Whitaker advocated a spontaneous and evocative presence with people in therapy as a means of engaging them at the hidden symbolic dimensions of awareness. Perhaps his most well-known display of spontaneity in therapy was when he wrestled with a teenage boy who had knocked Carl’s glasses off in a moment of rage: “As Don had struck out in panic and anger at Carl, Carl had tackled him, and the two of them went down onto the Oriental carpet, a tangle of limbs” (Napier and Whitaker, 1978).

This unplanned and, arguably, unprofessional encounter was certainly one of Whitaker’s more radical therapeutic moments. Yet it was also indicative of Whitaker’s view of therapy. Whitaker went as far as to advocate “craziness”—nonrational, right-brain experiencing—as a measure of health in both therapist and family (Whitaker and Keith, 1981). Whitaker explained, “My craziness [has given] other people the freedom to be more spontaneous, to be more intuitive, to be crazy in their own ways.”

Necessity of Present-Centeredness

Whitaker observed carefully and reacted quickly and intuitively to interactions between family members, both to prevent unhelpful more-of-the-same dynamics and to highlight potential signals of underlying emotional patterns, often the very mire in which the family is stuck. Whitaker saw the problems that families brought to therapy as failures to adapt together to common problems of life and the here-and-now as the necessary moment for creative intervention and change. He urged, “Life isn’t mind over matter, it’s present over past and present over future” (Keith and Whitaker, 1982).

Developmental Growth as Necessarily Relational

Every person must counterbalance needs for individual autonomy with needs for relational connection. Whitaker believed that therapy must stimulate the growth of the person alongside the growth of the system.

Whitaker worked to facilitate family cohesion, ensure family members were meeting each other’s needs in the process of their own individuation and developing proclivities for spontaneity, creativity, and attunement within the family. For Whitaker, the individual cannot grow in a relational vacuum.

Bob Aronin/Pixabay
Source: Bob Aronin/Pixabay

Need for Holistic Versus Reductionist Goals

Whitaker saw the trajectory of therapy moving toward, for example, a heightened sense of competence, well-being, the development of compassion, self-esteem, role flexibility, awareness, self-responsibility, greater sensitivity, learning to recognize and express emotions, achieving intimacy with a partner, and so on.

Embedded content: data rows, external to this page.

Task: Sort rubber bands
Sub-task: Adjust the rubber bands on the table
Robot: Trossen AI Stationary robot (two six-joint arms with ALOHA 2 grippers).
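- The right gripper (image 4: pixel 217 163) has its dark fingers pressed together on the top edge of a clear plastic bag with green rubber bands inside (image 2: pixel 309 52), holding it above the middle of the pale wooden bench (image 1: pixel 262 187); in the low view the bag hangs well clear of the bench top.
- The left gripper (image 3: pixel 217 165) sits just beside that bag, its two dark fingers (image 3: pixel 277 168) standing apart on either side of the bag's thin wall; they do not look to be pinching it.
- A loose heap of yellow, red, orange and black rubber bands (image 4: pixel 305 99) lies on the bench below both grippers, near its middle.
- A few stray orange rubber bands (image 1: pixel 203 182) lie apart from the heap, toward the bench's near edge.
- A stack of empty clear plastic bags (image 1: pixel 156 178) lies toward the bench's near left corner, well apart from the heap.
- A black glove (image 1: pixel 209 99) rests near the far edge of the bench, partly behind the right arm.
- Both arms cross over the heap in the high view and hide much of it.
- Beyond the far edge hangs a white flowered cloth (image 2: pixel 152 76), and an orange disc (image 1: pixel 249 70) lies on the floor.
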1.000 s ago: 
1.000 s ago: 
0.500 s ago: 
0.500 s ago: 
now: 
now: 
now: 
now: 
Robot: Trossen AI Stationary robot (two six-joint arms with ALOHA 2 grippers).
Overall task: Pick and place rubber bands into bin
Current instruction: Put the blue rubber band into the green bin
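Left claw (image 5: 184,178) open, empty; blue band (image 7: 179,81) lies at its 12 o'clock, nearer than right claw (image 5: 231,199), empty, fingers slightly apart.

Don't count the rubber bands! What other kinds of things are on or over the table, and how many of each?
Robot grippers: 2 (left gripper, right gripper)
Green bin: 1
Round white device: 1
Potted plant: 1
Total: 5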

Carl Whitaker died in 1995.

This article also appeared at GoodTherapy.org.

References

Binswanger, L. (1967). Being-in-the-world: Selected papers of Ludwig Binswanger. Needleman, J., translator. New York: Harper & Row.

Buber, M. (1937). I and Thou (2nd), translated by Ronald Gregor Smith. Edinburgh: T. and T. Clark.

Keith, D. V., and Whitaker, C. A. (1982). Experiential-symbolic family therapy. In A. M. Horne and M. M. Ohlsen (Eds.), Family counseling and therapy. Itasca, IL: Peacock.

Luepnitz, D. A. (2002). The family interpreted: Psychoanalysis, feminism, and family therapy. United States: Basic Books.

Napier, A. Y., and Whitaker, C. A. (1978). The family crucible. New York: Harper & Row.

Neill, J. R., and Kniskern, D. P. (Eds.). (1982). From psyche to system: The evolving therapy of Carl Whitaker. New York: The Guilford Press.

Whitaker, C. A., and Bumberry, W. M. (1988). Dancing with the family: A symbolic-experiential approach. Levittown: Brunner/Mazel.

Whitaker, C. A., and Keith, D. V. (1981). Symbolic-experiential family therapy. In A. S. Gurman and D. P. Kniskern (Eds.), Handbook of family therapy. New York: Brunner/Mazel.

Whitaker, C. A., and Ryan, M. O. (1989). Midnight musings of a family therapist. New York: Norton.